◆ **Problem to solve**:
Both the line below containing "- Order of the" and the line containing "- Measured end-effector", along with every line between them, should be repeated exactly; no other line belongs in the answer.

(Extracted data entries)
▶

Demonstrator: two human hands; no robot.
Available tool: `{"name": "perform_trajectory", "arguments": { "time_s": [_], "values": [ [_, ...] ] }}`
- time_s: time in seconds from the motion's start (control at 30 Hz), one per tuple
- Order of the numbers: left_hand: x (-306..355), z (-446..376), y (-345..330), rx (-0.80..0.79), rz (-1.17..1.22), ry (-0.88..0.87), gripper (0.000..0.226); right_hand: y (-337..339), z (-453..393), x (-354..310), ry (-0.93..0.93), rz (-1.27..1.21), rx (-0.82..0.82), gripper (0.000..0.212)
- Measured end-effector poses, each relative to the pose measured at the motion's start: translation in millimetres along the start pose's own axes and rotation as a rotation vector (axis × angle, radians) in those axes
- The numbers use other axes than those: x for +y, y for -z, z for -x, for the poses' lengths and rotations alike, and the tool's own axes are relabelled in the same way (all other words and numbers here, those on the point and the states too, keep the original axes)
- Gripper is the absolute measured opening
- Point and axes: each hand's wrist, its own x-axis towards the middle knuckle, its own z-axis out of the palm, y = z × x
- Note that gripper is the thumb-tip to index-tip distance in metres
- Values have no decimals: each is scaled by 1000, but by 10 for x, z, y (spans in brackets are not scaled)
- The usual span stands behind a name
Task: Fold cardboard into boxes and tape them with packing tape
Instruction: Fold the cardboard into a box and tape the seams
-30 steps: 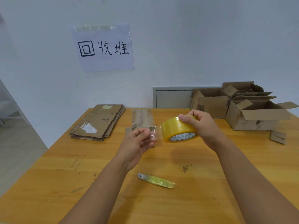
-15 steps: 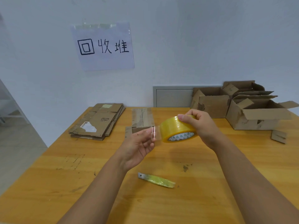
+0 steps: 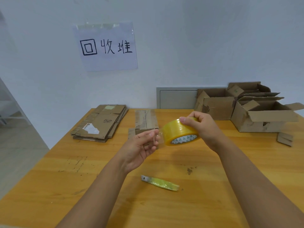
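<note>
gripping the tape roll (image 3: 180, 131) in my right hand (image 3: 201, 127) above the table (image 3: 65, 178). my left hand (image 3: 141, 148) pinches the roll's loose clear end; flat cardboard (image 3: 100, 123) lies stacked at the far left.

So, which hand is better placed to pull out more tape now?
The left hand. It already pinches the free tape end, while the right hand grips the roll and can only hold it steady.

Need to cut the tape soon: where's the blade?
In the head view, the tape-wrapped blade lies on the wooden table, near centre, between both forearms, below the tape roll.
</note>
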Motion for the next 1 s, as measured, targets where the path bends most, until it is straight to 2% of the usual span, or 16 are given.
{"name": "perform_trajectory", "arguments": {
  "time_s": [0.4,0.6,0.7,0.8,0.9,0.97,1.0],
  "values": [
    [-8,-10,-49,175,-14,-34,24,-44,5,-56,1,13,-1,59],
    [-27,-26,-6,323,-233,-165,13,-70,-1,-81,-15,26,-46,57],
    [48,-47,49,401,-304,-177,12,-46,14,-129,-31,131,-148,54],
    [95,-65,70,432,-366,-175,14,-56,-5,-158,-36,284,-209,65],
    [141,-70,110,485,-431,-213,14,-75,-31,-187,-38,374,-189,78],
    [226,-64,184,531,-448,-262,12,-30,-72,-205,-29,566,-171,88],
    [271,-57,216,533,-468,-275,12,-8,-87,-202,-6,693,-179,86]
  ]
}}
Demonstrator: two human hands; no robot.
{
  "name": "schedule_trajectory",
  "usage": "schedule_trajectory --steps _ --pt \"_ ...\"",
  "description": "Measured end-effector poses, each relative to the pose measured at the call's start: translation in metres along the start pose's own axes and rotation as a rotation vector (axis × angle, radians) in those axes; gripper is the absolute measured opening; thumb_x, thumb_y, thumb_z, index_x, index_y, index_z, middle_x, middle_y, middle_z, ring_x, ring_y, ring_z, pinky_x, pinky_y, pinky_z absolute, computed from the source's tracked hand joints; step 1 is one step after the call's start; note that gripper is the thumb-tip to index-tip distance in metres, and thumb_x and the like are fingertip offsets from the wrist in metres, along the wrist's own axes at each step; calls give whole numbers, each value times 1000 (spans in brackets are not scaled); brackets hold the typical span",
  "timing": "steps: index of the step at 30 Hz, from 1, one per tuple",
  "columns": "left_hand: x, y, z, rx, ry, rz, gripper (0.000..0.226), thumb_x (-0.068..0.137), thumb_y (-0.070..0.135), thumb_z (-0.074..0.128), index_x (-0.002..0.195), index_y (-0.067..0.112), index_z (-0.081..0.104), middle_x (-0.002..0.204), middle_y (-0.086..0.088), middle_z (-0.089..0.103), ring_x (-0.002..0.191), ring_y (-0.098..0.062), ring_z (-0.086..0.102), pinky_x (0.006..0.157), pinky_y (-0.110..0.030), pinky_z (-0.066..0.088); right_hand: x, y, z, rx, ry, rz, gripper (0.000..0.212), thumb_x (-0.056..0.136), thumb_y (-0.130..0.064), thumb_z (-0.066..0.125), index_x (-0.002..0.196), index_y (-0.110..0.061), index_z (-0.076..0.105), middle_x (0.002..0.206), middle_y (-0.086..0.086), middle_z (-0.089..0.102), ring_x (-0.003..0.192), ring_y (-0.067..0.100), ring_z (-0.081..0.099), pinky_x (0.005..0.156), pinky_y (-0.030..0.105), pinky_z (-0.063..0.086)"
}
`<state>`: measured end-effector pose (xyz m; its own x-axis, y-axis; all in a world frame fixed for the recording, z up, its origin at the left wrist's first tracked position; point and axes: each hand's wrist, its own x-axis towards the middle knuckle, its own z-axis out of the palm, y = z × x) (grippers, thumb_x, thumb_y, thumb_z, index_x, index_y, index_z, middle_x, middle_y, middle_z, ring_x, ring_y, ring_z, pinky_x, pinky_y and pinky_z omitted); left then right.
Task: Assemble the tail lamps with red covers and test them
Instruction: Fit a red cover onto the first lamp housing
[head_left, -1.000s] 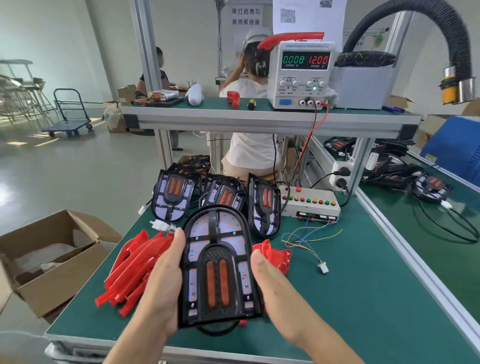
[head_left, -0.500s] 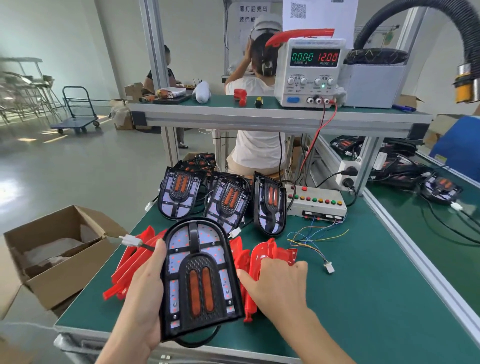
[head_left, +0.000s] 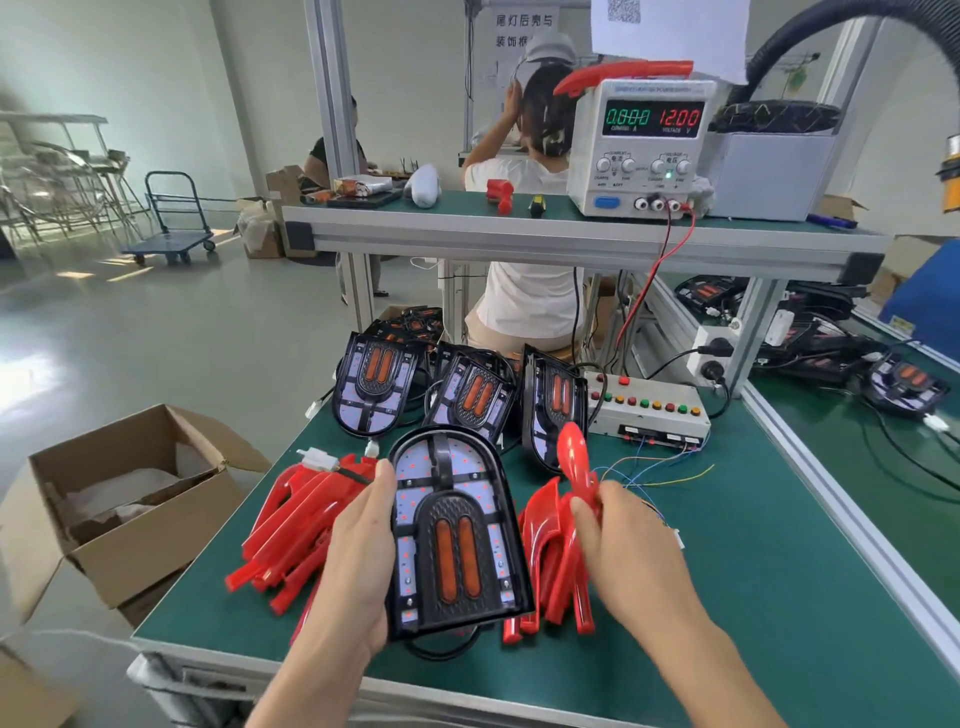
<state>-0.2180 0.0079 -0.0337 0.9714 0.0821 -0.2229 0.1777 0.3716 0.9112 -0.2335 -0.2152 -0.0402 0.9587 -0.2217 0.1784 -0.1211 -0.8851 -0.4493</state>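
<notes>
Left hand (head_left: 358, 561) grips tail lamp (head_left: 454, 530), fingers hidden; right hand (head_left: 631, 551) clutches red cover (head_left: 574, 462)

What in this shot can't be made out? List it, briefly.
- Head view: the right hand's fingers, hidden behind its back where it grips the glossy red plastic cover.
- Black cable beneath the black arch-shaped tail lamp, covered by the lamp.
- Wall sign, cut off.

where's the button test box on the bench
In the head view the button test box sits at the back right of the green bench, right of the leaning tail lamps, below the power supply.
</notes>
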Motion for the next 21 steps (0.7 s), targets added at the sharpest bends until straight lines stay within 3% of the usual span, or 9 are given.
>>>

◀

◆ **Exercise solution**:
- Order of the numbers: left_hand: x (-306..355), z (-446..376), y (-345..330), rx (-0.80..0.79), rz (-1.17..1.22), ry (-0.88..0.87), gripper (0.000..0.226); right_hand: y (-337..339), z (-453..393), x (-354..310), ry (-0.93..0.93), rz (-1.27..1.21), rx (-0.82..0.82), gripper (0.000..0.212)
- Measured end-effector poses, each relative to the pose measured at the motion's start: translation in millimetres along the start pose's own axes and rotation as a rotation vector (axis × angle, radians) in those axes

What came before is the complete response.